Léo Ferré serait mort. Non ? Si. Il y a trente ans. Au fond du café, ­devant un thé, une jeune femme bien mise s’étonnait de tous ces bouquins sur le créateur d’Avec le temps qui encombraient ma table. Elle minauda : « Sa voix était ravissante. Mais tous ces mots mis bout à bout… » Incroyable comme les mots libres, les mots en colère scandalisent encore…

Reprenons au début. Nous sommes donc le 16 juillet 1993. C’est un vendredi matin. Les routes des vacances font le plein. À la radio, une voix annonce : « Léo Ferré est mort il y a deux jours, en Toscane, à l’âge de 76 ans. » Inutile de le nier, nous fûmes nombreux à esquisser un sourire à ce joli bras d’honneur. Une « graine d’ananar » qui tire sa révérence le jour de la Fête nationale… Ensuite, bien sûr, ont surgi en désordre des souvenirs de mélodies : Vingt ans, C’est extra, La Mémoire et la mer, Thank You Satan, La Chanson triste. Des coups de gueule et des coups de spleen qui ont façonné un inconscient collectif.

Cet article est tiré du « Hors-Série Le Monde – Une Vie, une œuvre : Léo Ferré l’indigné », 2023. Ce hors-série est en vente dans les kiosques ou par Internet en se rendant sur le site de notre boutique.

Il était comme ça, Ferré. Écorché. Misanthrope au grand cœur. Rageur. Solitaire. Mélan­colique. Coléreux. Emporté. Imprécateur. Torrentiel. Habité. « Il y a du Baudelaire chez cet homme qui aime les balancements ­rigoureux. Des éclats de soleil, de fièvre, du Rimbaud. Des désespoirs, des plages sombres, du mauve, du Verlaine. De la poésie, tout simplement », notait si élégamment la si élégante Anne-Marie Paquotte, dans Télérama, avant de tutoyer, elle aussi, les étoiles. Et… Basta !

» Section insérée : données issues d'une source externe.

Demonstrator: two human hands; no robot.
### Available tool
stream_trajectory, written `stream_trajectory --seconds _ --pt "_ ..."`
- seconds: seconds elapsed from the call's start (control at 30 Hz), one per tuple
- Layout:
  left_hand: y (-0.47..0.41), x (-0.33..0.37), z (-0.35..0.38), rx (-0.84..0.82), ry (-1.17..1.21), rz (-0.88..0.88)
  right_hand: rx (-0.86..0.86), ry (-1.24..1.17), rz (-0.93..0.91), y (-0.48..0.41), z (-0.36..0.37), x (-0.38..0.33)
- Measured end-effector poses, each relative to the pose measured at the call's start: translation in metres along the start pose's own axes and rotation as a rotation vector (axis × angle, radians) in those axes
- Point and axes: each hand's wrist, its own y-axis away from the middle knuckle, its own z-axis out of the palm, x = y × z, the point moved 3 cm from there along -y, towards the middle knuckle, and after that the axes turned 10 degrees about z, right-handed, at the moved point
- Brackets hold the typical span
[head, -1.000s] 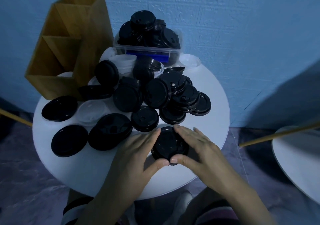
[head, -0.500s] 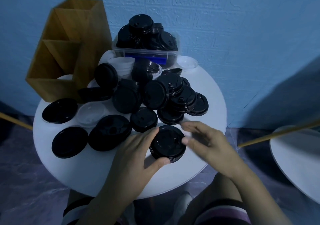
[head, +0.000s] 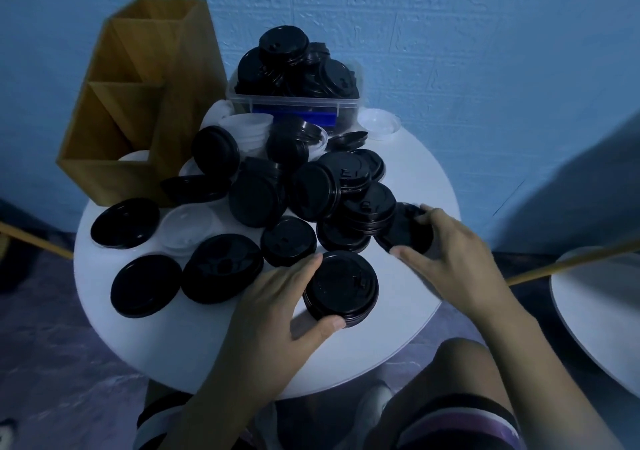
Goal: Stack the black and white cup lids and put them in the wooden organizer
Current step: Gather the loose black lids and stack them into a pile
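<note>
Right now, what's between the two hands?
In the head view: the black lid stack that the left hand grips, then a bare strip of white table up to the right hand, which pinches a single black lid.

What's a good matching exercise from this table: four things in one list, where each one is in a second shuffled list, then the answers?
Column one
1. wooden organizer
2. clear bin
3. left hand
4. right hand

Column two
A. pinching a single lid near the right edge of the table
B. back left of the table
C. at the back, heaped with black lids
D. around the front stack of lids

Pairs: 1-B, 2-C, 3-D, 4-A
</note>
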Motion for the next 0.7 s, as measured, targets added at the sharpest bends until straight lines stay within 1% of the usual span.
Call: stream_trajectory --seconds 0.1,0.27,0.33,0.53,0.6,0.7 --pt "0.000 0.001 -0.002 0.004 0.014 0.008 -0.045 -0.020 0.028 0.018 -0.004 -0.001" --pt "0.001 0.000 -0.003 0.019 0.023 0.014 -0.099 -0.249 0.085 0.033 -0.013 -0.001" --pt "0.002 0.000 -0.003 0.022 0.024 0.014 -0.145 -0.327 0.103 0.040 -0.018 0.001" --pt "0.003 0.001 -0.004 0.010 0.060 -0.010 -0.259 -0.567 0.039 0.062 -0.023 -0.019" --pt "0.003 0.002 -0.004 0.008 0.069 -0.011 -0.285 -0.567 0.011 0.066 -0.015 -0.026" --pt "0.002 0.002 -0.004 0.007 0.087 -0.002 -0.290 -0.495 -0.035 0.074 0.004 -0.035"
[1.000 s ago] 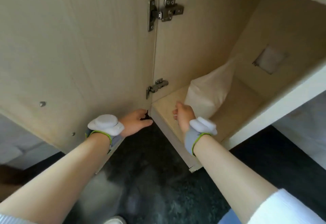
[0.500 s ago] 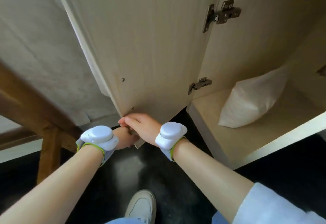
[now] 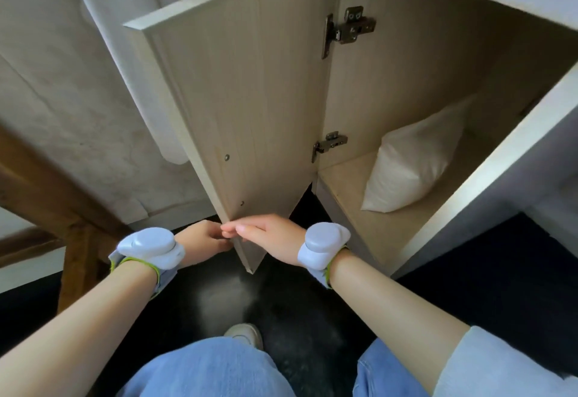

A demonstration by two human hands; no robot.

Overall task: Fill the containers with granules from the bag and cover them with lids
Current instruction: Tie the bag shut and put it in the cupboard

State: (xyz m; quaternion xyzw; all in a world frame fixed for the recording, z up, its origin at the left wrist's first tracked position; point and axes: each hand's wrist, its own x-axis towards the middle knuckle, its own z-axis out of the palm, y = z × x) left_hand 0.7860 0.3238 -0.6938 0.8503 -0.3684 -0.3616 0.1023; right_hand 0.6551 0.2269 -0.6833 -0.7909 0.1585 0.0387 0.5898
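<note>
A white bag of granules [image 3: 413,165] leans inside the open low cabinet on its wooden shelf [image 3: 353,202], to the right. Both hands are at the bottom edge of the open cabinet door [image 3: 256,115]. My left hand [image 3: 203,237] grips that edge from the outer side, fingers curled around it. My right hand [image 3: 269,237] lies against the door's inner face near the corner, fingers stretched out and together. No containers or lids are in view.
Two metal hinges [image 3: 350,30] [image 3: 330,144] hold the door. A wooden table leg [image 3: 75,240] stands at the left before a pale wall. The floor [image 3: 297,302] is dark; my knees in blue jeans and a white shoe [image 3: 244,334] are below.
My right hand left the bag and crossed to the door's lower edge beside my left hand. The view shifted, so the door stands further open and the bag sits farther right.
</note>
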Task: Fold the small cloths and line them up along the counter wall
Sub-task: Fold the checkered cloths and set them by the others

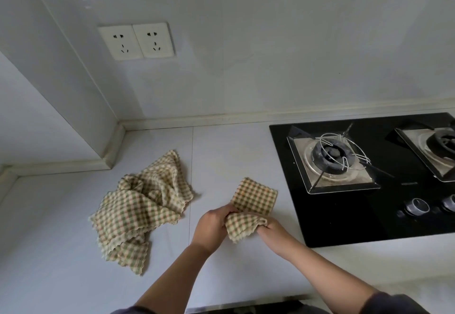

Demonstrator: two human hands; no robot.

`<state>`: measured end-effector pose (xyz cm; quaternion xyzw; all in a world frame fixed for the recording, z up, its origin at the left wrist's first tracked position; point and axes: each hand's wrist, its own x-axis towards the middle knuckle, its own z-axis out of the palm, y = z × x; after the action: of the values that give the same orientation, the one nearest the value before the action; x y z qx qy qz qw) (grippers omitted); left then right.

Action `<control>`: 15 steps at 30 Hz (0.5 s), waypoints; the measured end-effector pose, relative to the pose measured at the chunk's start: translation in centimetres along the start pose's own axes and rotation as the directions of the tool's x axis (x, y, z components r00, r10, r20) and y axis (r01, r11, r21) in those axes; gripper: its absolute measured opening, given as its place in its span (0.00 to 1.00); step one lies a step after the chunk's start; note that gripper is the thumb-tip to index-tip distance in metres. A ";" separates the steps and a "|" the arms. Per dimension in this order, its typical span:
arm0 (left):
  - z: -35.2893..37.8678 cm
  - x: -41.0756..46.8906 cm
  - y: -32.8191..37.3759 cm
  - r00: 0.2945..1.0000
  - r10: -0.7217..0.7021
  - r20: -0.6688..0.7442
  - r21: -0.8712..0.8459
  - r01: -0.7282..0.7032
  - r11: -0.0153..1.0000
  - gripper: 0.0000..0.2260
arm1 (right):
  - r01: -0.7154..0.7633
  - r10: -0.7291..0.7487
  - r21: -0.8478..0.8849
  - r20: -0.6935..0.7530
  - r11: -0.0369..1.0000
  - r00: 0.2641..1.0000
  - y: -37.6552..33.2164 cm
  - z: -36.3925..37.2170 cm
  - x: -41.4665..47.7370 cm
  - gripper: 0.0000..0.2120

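Note:
A small green-and-beige checked cloth (253,196) lies on the white counter (221,151), partly folded, with its near part lifted. My left hand (213,225) grips the cloth's near left edge. My right hand (273,227) pinches its near right corner, and the held flap (240,227) bunches between both hands. To the left, a rumpled heap of several similar checked cloths (142,205) lies unfolded on the counter. The counter wall (221,80) rises behind, with bare counter along its base.
A black gas hob (369,215) with two burners and knobs fills the counter's right side, close to the held cloth. Two wall sockets (136,40) sit above the counter. A wall corner juts out at the left (113,146).

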<state>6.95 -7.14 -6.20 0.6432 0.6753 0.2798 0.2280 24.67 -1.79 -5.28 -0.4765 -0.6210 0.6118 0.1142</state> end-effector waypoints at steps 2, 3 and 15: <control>0.0 0.1 -0.2 0.996 -0.063 0.070 -0.074 0.068 0.995 0.11 | -0.022 0.022 -0.001 -0.109 1.000 0.994 0.6 -0.3 0.4 0.11; -0.2 0.1 -0.2 0.992 -0.094 0.085 -0.110 0.103 0.989 0.08 | -0.024 0.023 -0.001 -0.165 1.000 0.986 0.9 -0.6 0.6 0.10; 0.1 4.2 1.5 0.769 -0.580 0.268 -0.001 0.602 0.798 0.17 | -0.284 0.203 -0.216 -0.332 0.934 0.921 -0.4 -2.3 3.3 0.16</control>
<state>7.87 -2.90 -5.07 0.4178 0.7954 0.1381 0.4168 24.46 2.16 -5.90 -0.6499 -0.6060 0.4537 0.0672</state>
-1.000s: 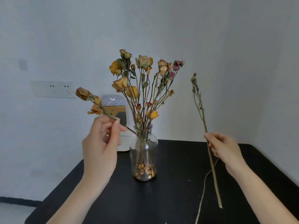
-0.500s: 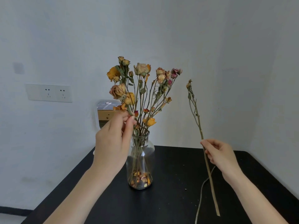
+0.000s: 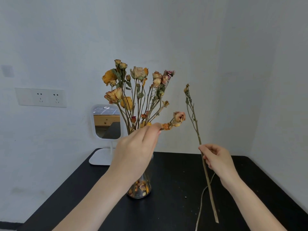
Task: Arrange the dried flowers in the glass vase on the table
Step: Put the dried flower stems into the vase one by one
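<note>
A glass vase (image 3: 140, 189) stands on the black table (image 3: 175, 205), with fallen petals at its bottom and a bunch of dried roses (image 3: 133, 90) rising from it. My left hand (image 3: 136, 150) is in front of the vase's neck, pinching a dried rose sprig (image 3: 176, 120) whose pale bloom leans out to the right. The sprig's lower stem is hidden behind my hand. My right hand (image 3: 216, 158) holds a long, thin dried stem (image 3: 195, 120) upright to the right of the vase; its lower end hangs just above the table.
A small white standing mirror (image 3: 106, 122) is behind the vase at the table's back left. A loose string (image 3: 202, 202) lies on the table under my right hand. A wall socket plate (image 3: 40, 97) is on the left wall. Walls close in behind and at the right.
My left hand has swung the rose sprig from the left side of the bunch across the vase's front, so its bloom now points right. My right hand and its stem have barely moved.
</note>
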The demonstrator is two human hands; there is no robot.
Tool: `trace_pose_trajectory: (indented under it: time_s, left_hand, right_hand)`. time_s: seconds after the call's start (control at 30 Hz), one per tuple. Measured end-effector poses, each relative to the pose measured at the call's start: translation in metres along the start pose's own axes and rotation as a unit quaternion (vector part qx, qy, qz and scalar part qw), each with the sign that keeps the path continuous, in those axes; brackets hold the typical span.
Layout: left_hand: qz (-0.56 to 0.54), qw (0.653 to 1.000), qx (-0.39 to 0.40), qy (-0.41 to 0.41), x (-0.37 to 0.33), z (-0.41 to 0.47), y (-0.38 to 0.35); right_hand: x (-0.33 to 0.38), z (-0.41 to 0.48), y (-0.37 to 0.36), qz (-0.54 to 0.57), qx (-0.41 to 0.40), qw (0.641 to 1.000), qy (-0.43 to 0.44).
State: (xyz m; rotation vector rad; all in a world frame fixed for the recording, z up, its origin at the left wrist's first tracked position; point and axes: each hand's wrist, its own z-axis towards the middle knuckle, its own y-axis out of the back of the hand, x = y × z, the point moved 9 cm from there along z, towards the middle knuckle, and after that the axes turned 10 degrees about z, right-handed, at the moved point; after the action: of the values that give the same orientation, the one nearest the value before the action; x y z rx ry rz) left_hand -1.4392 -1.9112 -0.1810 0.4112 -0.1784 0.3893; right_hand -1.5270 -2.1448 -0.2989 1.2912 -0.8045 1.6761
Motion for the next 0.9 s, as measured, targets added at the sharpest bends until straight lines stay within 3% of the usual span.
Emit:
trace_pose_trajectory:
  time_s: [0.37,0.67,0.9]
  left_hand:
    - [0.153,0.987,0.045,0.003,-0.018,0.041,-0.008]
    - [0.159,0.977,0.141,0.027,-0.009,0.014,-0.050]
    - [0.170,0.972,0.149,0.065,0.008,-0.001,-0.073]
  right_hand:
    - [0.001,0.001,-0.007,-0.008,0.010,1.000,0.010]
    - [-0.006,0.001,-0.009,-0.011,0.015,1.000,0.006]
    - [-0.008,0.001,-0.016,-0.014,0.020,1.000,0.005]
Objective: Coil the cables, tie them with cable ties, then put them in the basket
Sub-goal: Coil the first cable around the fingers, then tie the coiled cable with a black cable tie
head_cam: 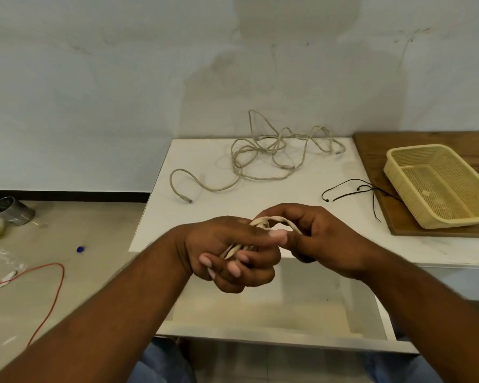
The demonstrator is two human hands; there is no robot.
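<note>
Early stage: nothing is tied and nothing is in the basket (440, 189), which sits empty on the wooden board (376, 161) at right. One cream cable (277, 218) is partly coiled above the near edge of the white table (260, 194); left hand (227, 250) grips the bundle with fingers curled round it, and right hand (327, 239) pinches the top loop. Still to do: the grey network cables (236, 161) tangled at the back. Four plug ends show, so likely two cables. Black ties (365, 186) lie beside the basket, at least two; exact count unclear.
</note>
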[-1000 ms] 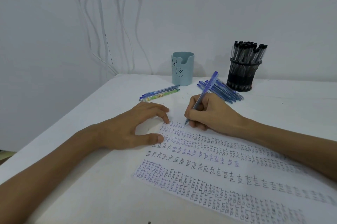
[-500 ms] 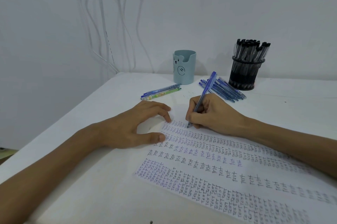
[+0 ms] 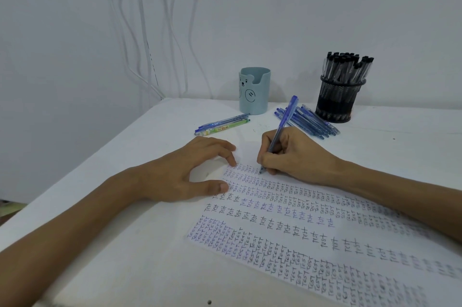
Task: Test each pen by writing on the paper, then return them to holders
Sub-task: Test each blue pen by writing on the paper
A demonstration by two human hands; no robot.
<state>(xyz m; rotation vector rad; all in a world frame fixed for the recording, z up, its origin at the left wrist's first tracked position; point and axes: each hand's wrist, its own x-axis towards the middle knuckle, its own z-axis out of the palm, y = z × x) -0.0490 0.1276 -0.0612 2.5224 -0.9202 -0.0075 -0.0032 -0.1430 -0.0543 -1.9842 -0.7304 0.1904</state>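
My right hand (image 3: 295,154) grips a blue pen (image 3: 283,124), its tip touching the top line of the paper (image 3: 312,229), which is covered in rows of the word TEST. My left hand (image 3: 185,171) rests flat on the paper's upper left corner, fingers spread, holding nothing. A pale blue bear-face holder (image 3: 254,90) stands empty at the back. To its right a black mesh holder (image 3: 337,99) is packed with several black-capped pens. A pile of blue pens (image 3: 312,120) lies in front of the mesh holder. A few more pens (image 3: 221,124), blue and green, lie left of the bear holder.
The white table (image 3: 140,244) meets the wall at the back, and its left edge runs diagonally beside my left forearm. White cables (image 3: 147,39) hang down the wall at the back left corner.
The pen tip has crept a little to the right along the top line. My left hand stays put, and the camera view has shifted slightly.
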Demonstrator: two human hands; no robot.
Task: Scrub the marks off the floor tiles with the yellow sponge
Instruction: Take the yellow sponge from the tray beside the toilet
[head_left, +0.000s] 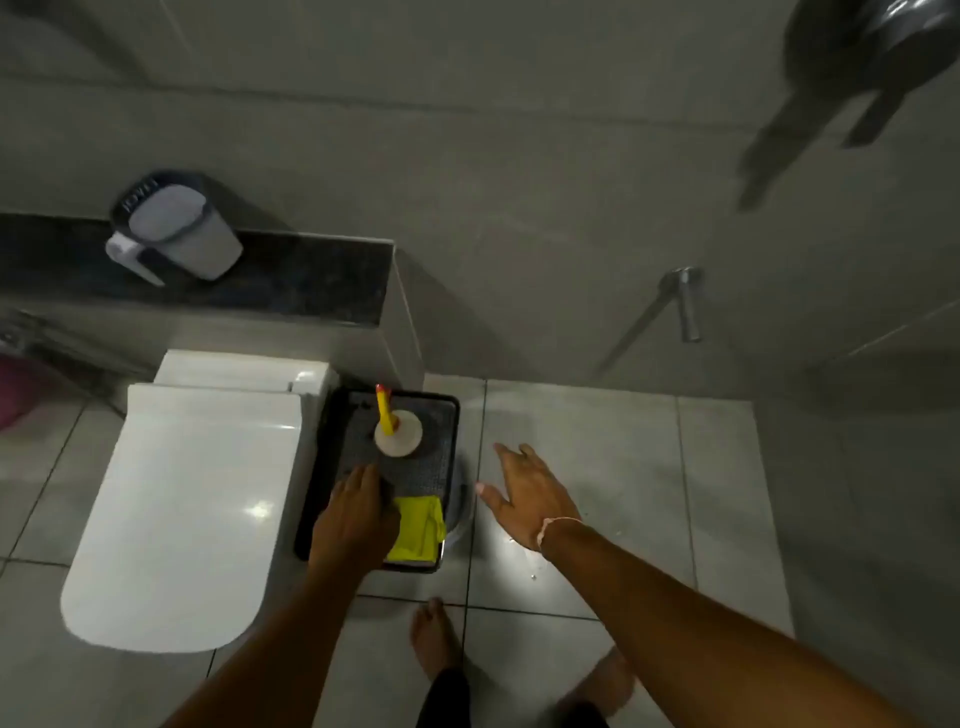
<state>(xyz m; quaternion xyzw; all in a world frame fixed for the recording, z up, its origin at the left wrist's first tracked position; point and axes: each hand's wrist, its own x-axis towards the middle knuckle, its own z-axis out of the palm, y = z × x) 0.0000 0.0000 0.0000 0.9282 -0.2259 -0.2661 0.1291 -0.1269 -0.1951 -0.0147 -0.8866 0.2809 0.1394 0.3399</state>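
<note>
Near the middle of the frame a black tray (453, 410) sits on the pale floor tiles (582, 447), just beside the closed white toilet (192, 499) that fills the lower left. The left hand (358, 519) reaches down onto the near part of the tray, its back toward the camera and its fingers curled under out of sight, so whether it has closed on anything cannot be told. Touching that hand's right edge lies a yellow item (418, 530), folded and soft-looking, in the tray's near right corner; whether it is the sponge or a cloth or glove is unclear. Farther back in the tray stands a white bottle (399, 434) seen from above, with a yellow nozzle tipped in red. The right hand (524, 493) hovers over the tiles just right of the tray, fingers spread wide and holding nothing, a thin band at its wrist. A bright glare patch lies on the tiles below that hand. Bare feet (434, 639) show at the bottom centre. In the upper left a grey wall-mounted holder (176, 228) hangs above a dark ledge, and a metal tap (685, 301) juts from the wall at right.
</note>
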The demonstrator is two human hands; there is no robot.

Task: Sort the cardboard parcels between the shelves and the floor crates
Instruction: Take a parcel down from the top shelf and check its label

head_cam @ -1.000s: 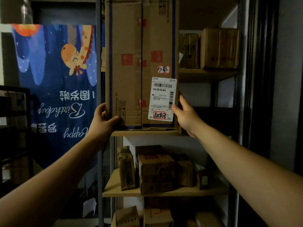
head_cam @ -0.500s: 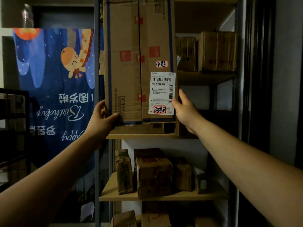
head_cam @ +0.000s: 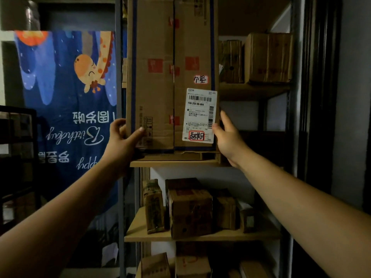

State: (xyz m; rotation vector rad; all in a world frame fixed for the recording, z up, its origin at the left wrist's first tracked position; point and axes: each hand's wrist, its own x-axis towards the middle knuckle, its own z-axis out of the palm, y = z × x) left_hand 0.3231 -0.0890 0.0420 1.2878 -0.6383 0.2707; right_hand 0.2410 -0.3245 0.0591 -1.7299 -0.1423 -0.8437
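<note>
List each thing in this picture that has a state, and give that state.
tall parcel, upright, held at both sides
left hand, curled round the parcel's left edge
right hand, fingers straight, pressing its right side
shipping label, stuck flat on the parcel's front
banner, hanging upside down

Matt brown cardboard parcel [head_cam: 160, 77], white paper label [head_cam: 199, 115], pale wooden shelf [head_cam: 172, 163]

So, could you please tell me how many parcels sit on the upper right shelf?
2: a darker parcel on the left and a larger parcel to its right. Others may be hidden behind them.
</note>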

Le lendemain de l’annonce de la disparition du chanteur, Robert Belleret publia dans Le Monde un de ces articles qui secouent tout autant le lecteur que celui qui l’a écrit : « Léo Ferré est mort. Quatre mots assassins “à vous faire chialer tant et plus”. Avec le temps, c’est donc ainsi : Ferré “passant l’arme à gauche tel jour, telle heure, en telle année”, ce n’est pas un chanteur qui s’en va, c’est la chanson qui meurt un peu, beaucoup, insupportablement. La Bonne Chanson, façon Verlaine, qui ne chante que pour vous plaire, la romance avec paroles, la chanson de texte, de gestes, de clameur, de souffle et de frissons, La Chanson des amants, la chanson carmagnole, rebelle, La Chanson du Mal-aimé, celle qui ne sort que les soirs “de demi-brume”. Bref, la chanson française. Pour cet art majeur parce qu’instantané et universel, cette poésie contemporaine qui ne se résignerait pas à “ramper”, Ferré fut l’un et l’autre : divin et magistral. »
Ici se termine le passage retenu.